Within the material below, count every line with the string "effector". Give no more than the number.

◆ **Available data**:
- Opening Delimiter -

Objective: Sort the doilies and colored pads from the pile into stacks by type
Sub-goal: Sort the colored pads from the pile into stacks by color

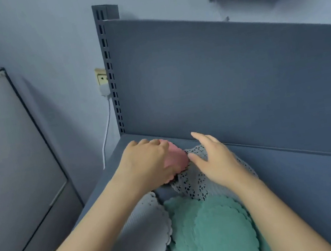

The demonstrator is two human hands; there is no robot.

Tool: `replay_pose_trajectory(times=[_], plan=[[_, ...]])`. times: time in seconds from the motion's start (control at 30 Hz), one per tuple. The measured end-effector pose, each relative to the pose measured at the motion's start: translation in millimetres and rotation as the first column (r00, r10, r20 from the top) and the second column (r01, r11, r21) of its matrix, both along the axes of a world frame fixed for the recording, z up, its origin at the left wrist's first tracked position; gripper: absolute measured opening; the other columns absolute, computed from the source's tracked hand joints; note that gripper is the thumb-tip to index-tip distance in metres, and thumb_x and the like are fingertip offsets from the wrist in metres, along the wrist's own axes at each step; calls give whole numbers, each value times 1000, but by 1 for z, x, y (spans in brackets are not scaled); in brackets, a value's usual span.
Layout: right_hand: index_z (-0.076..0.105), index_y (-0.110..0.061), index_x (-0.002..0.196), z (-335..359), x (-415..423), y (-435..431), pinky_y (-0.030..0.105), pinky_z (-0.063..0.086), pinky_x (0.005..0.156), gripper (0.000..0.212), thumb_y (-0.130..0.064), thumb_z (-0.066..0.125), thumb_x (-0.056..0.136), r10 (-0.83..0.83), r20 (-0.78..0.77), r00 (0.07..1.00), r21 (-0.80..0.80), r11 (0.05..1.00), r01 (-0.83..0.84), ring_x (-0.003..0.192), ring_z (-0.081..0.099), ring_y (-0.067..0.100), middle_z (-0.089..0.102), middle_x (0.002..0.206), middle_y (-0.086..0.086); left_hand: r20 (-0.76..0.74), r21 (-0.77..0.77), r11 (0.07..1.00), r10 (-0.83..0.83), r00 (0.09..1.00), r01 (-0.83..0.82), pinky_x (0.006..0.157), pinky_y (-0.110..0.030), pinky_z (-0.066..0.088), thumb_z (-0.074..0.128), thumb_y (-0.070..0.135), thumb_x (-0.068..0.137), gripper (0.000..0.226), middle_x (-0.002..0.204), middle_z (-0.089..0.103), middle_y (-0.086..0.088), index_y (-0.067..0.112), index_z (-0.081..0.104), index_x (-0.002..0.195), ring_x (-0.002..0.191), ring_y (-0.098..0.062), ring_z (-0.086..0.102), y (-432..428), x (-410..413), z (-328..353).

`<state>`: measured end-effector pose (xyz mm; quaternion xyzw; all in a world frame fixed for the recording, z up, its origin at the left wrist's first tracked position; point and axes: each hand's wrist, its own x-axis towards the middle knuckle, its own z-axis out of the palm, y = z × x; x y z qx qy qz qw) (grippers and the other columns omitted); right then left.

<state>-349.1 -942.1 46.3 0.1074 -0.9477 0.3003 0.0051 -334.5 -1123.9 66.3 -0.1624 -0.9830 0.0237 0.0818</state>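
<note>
We can read no writing, number or brand mark anywhere. The pink pad [177,155] at the far left of the pile, the green pads [218,229] and grey pads [142,232] near us, the white lace doilies [197,185] and the shelf's back panel [229,83] show us plain surfaces. The wall socket [101,78] on the far left is too small to tell.

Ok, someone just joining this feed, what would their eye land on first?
The pink pad, the one warm colour on the grey-blue shelf, gripped by the left hand near the back panel. Next, the right hand, which rests open on the white lace doilies beside it. Nearer the camera, a teal pad stack and a grey pad stack lie side by side.
</note>
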Motion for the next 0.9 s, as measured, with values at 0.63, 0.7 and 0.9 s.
replay_pose_trajectory(times=[0.63,0.7,0.9], plan=[[24,-33,148,8,315,456,32,36,107,63,-41,54,92,-580,15,814,82,812,577,133,39,11,36,149,-8,15,-52,816,-575,818,575,96,-36,37,43,62,89,61,126,56,-1,19,42,133,117,-25,51,464,182,-5],[27,-31,148,10,345,506,32,37,105,62,-40,54,93,-627,38,778,106,777,621,133,40,13,39,148,-7,23,-54,791,-609,793,609,94,-36,37,43,61,89,55,122,57,-2,19,47,126,115,-25,52,518,203,-5],[33,-33,144,7,379,619,30,37,105,57,-39,55,92,-657,108,746,84,754,651,131,41,9,43,144,-9,127,-6,773,-629,767,634,82,-33,39,47,59,89,52,109,59,-1,18,48,120,105,-25,55,653,216,-3]])
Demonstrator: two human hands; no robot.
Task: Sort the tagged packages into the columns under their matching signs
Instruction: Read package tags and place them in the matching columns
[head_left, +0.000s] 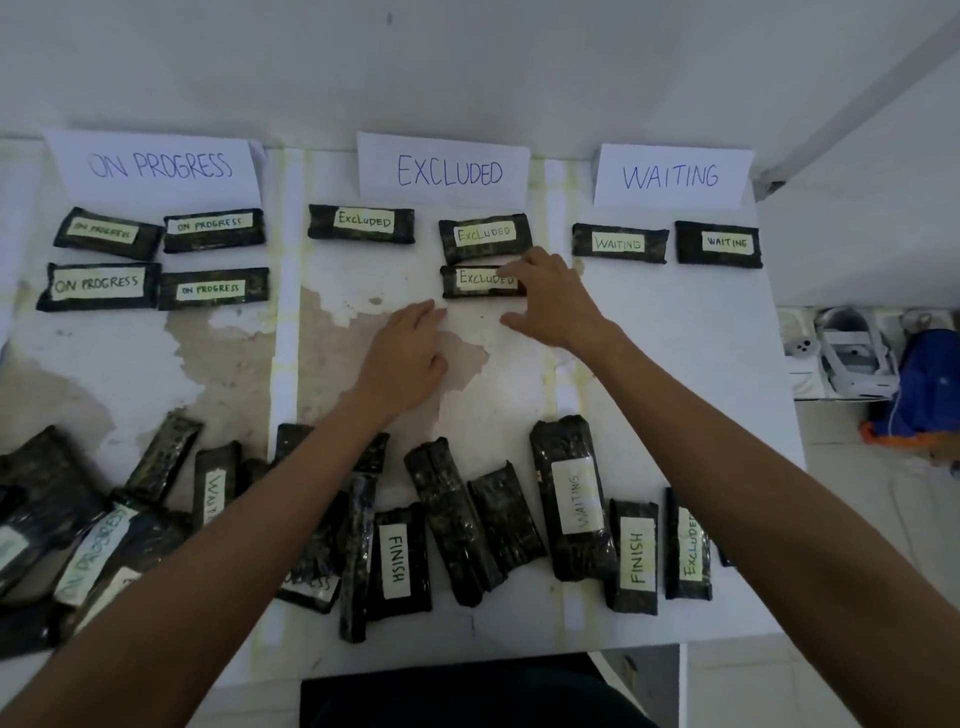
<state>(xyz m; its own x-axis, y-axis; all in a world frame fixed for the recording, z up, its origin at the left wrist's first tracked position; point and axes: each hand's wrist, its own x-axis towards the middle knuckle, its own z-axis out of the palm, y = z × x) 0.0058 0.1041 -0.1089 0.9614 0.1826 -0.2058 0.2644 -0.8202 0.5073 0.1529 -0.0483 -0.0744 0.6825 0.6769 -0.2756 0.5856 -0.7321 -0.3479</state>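
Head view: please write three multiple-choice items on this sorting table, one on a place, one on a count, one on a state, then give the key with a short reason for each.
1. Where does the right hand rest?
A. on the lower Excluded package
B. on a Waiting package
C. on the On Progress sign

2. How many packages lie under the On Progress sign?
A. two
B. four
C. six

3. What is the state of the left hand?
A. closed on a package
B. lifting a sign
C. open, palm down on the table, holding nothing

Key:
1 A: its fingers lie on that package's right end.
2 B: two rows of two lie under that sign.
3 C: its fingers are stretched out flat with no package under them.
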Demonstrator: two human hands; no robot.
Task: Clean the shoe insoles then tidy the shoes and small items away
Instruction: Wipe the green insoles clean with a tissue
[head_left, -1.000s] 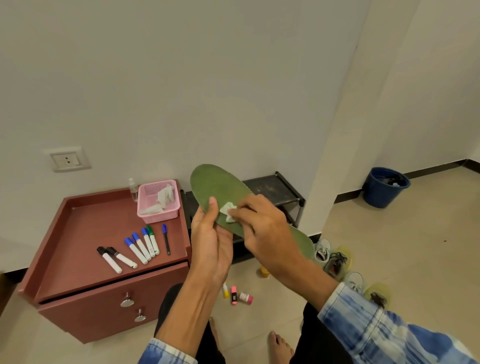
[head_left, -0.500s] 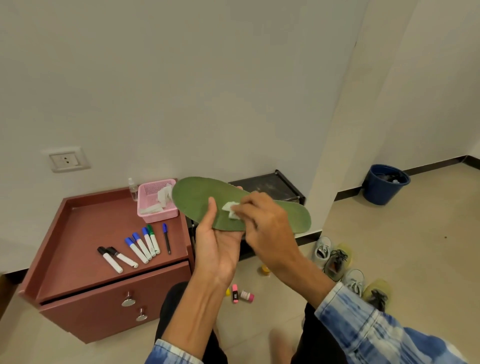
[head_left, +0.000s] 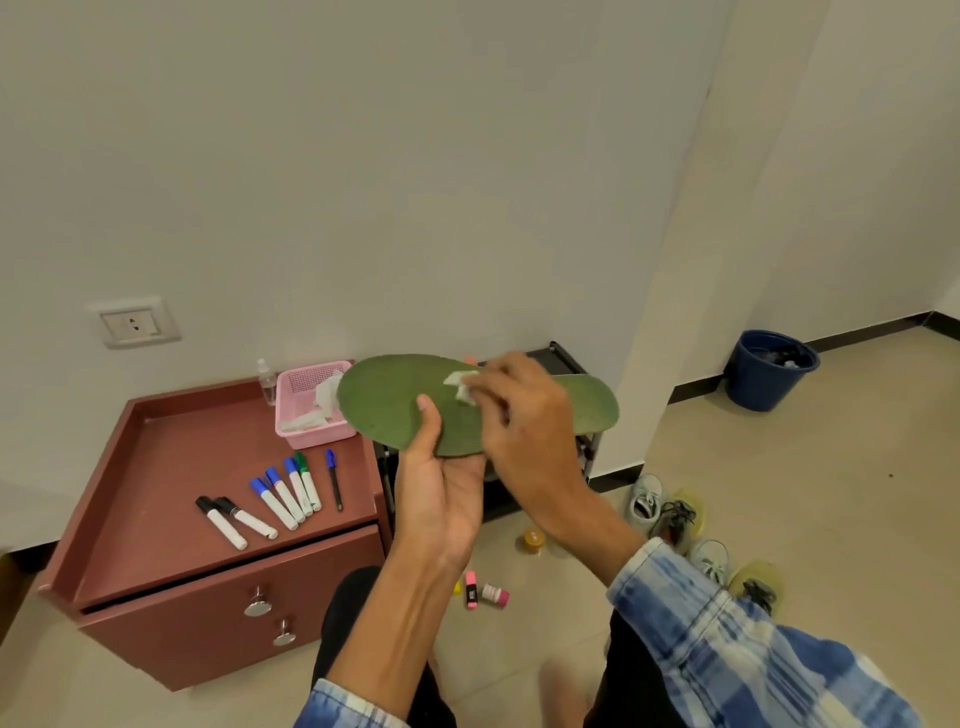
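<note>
A green insole (head_left: 395, 405) is held flat and level in front of me. My left hand (head_left: 441, 488) grips its near edge, thumb on top. My right hand (head_left: 524, 431) pinches a small white wipe (head_left: 462, 387) and presses it on the insole's upper face. Two pairs of shoes (head_left: 675, 514) stand on the floor at the right, by the black shoe rack (head_left: 561, 358). Small bottles (head_left: 483, 595) and a yellow jar (head_left: 532, 540) lie on the floor under my arms.
A red-brown cabinet (head_left: 156, 467) at the left carries several markers (head_left: 280, 493), a pink basket (head_left: 306, 410) of wipes and a clear spray bottle (head_left: 266, 382). A blue bin (head_left: 769, 371) stands by the right wall. My knees and feet fill the bottom edge.
The insole has swung from a steep slant to lying level, its toe end now over the pink basket. My right hand with the wipe has slid a little along it.
</note>
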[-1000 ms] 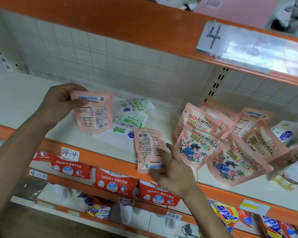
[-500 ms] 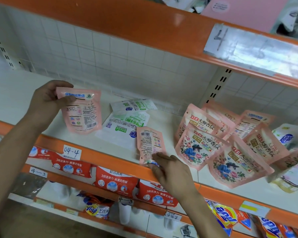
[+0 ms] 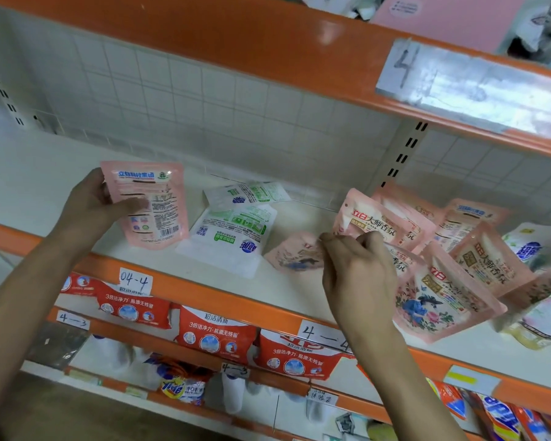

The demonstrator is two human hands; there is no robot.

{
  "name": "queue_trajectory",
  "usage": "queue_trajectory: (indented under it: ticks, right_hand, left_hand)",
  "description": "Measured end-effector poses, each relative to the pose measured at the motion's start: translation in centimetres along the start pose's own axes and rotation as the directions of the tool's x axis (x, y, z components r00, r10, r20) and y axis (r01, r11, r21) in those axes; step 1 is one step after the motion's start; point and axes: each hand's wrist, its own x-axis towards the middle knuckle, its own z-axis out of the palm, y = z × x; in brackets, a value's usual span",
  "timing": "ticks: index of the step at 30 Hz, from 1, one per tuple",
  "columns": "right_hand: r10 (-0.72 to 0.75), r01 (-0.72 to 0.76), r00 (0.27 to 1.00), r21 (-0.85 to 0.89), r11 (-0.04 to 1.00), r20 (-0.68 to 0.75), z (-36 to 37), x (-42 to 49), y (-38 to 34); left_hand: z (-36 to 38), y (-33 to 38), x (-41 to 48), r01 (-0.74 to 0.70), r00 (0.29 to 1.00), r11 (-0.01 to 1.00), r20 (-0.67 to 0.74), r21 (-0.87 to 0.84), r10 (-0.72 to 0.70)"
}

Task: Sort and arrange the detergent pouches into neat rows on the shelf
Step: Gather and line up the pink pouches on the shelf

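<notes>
Pink pouch (image 3: 150, 202) gripped upright by left hand (image 3: 89, 208); right hand (image 3: 353, 275) pinches blurred pouch (image 3: 295, 254) on shelf (image 3: 268, 284)

On the shelf (image 3: 29, 173), the left hand (image 3: 89, 208) held one pouch (image 3: 150, 205) upright at the left. Just right of it two sachets (image 3: 233, 230) lay flat, one behind the other (the rear one partly overlapping the front). Right of those a blurred pouch (image 3: 293, 254) met the fingertips of the right hand (image 3: 357, 275). Further right a heap (image 3: 442, 268) of pouches leaned over one another. Bags (image 3: 217, 335) sat on the shelf below.
</notes>
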Motion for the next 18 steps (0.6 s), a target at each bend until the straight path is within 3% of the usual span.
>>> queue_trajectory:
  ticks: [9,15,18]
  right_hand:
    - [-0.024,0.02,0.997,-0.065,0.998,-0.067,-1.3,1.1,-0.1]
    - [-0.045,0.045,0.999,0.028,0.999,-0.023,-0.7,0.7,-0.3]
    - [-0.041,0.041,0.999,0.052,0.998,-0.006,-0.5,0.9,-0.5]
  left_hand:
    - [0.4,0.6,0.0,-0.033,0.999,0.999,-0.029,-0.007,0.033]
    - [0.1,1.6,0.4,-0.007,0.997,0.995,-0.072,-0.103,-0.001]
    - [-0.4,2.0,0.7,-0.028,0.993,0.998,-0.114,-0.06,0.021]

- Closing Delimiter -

◆ **Reply**:
3